◆ **Instructions for the task**
Find the word "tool" in the data. Return every line where it appears.
** Excerpted records follows **
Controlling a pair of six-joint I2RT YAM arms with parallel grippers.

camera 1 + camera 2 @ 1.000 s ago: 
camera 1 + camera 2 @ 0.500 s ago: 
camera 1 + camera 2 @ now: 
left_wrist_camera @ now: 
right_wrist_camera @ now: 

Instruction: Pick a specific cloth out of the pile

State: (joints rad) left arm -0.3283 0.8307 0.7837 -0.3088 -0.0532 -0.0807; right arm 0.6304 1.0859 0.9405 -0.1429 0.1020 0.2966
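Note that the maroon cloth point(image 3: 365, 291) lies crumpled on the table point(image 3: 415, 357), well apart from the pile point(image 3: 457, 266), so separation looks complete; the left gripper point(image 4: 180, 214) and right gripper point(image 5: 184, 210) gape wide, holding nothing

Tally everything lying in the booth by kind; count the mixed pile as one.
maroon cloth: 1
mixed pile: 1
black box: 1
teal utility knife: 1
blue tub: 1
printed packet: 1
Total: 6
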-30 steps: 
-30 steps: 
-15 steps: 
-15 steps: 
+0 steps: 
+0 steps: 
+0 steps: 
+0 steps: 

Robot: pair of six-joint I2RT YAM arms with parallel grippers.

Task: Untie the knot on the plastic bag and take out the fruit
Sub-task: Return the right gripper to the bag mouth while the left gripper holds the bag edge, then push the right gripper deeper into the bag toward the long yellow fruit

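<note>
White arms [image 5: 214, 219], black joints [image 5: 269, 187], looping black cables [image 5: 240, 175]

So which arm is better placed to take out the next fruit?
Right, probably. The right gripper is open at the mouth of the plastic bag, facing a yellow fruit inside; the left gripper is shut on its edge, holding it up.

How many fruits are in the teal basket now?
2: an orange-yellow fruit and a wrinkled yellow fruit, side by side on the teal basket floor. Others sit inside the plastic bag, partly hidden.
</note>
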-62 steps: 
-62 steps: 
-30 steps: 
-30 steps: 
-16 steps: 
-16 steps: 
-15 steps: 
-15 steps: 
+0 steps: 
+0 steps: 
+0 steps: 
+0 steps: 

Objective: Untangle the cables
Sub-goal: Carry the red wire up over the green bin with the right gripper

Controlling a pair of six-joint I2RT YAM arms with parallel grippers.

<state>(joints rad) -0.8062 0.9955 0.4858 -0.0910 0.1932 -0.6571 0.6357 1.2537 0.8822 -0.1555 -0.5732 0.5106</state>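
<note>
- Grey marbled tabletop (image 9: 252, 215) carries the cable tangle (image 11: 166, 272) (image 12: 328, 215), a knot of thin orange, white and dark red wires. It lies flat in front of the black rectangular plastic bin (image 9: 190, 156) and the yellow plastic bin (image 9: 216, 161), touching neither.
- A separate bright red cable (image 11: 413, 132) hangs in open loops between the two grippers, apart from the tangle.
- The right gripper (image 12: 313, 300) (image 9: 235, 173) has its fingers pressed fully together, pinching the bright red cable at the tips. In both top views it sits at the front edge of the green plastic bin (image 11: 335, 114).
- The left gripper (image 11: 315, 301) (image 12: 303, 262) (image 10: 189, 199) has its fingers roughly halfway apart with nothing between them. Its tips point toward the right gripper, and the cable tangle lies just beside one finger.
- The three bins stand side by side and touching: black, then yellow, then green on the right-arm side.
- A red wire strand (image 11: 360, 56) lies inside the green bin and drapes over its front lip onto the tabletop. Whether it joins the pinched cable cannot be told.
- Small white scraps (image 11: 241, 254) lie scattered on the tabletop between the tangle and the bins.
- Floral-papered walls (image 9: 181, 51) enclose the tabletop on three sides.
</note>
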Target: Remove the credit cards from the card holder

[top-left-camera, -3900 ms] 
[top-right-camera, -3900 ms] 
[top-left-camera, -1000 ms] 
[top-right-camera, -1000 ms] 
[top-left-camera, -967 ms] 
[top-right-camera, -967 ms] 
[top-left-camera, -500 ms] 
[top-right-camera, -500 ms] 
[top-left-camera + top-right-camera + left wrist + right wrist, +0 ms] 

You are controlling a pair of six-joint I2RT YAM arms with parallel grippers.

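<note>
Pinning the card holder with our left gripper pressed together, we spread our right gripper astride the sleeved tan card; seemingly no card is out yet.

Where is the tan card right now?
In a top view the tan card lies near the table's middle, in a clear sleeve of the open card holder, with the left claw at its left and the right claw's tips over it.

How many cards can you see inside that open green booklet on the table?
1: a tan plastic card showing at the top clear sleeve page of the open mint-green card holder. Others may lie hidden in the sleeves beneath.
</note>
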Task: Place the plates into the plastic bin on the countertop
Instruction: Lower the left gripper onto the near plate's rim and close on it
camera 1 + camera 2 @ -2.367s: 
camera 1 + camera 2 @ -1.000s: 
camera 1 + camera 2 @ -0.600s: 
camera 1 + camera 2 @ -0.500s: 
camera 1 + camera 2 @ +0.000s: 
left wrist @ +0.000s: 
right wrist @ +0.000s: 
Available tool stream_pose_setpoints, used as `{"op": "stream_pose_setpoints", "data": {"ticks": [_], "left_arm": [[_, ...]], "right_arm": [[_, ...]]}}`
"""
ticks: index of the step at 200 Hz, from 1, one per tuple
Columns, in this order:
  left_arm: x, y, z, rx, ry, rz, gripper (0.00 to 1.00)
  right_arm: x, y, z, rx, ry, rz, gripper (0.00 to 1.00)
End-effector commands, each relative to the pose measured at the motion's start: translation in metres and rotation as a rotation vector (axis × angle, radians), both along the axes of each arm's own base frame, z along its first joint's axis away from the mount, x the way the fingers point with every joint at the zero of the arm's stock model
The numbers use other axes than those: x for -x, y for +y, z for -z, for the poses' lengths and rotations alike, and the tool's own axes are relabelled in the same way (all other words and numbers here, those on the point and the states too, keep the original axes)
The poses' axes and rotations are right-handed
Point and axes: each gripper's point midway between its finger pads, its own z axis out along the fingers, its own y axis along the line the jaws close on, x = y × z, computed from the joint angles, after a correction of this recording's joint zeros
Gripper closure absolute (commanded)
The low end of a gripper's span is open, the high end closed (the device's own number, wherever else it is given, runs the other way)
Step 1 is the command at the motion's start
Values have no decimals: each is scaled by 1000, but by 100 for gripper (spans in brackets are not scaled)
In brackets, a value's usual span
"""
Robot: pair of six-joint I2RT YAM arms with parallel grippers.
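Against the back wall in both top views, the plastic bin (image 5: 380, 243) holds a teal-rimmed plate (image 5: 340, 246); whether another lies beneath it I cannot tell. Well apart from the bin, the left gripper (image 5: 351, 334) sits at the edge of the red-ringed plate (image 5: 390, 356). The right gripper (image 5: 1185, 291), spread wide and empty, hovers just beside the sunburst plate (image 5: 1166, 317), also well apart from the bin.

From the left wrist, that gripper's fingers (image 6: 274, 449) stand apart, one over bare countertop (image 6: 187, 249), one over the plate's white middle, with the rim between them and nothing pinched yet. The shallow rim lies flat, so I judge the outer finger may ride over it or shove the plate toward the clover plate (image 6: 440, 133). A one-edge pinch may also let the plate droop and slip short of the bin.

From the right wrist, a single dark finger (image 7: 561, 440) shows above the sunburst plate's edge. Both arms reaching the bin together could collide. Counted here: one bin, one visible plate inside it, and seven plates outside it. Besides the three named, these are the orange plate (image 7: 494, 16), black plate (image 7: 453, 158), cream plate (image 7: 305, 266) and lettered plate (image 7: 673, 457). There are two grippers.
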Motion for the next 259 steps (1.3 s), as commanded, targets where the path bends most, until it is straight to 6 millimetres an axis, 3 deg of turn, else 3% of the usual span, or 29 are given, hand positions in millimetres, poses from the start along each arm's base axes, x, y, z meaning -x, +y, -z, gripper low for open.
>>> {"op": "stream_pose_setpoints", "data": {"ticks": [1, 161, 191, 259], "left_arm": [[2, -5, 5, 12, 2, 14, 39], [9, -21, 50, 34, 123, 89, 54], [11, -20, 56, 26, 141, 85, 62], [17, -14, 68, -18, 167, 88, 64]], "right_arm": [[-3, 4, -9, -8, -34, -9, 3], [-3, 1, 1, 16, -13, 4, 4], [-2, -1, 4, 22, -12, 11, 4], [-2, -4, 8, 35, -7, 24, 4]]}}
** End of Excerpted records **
◆ **Completed exercise**
Available tool stream_pose_setpoints, used as `{"op": "stream_pose_setpoints", "data": {"ticks": [_], "left_arm": [[_, ...]], "right_arm": [[_, ...]]}}`
The numbers use other axes than those: x for -x, y for +y, z for -z, for the poses' lengths and rotations alike, and the tool's own axes are relabelled in the same way (all other words and numbers here, those on the point and the states too, keep the original axes)

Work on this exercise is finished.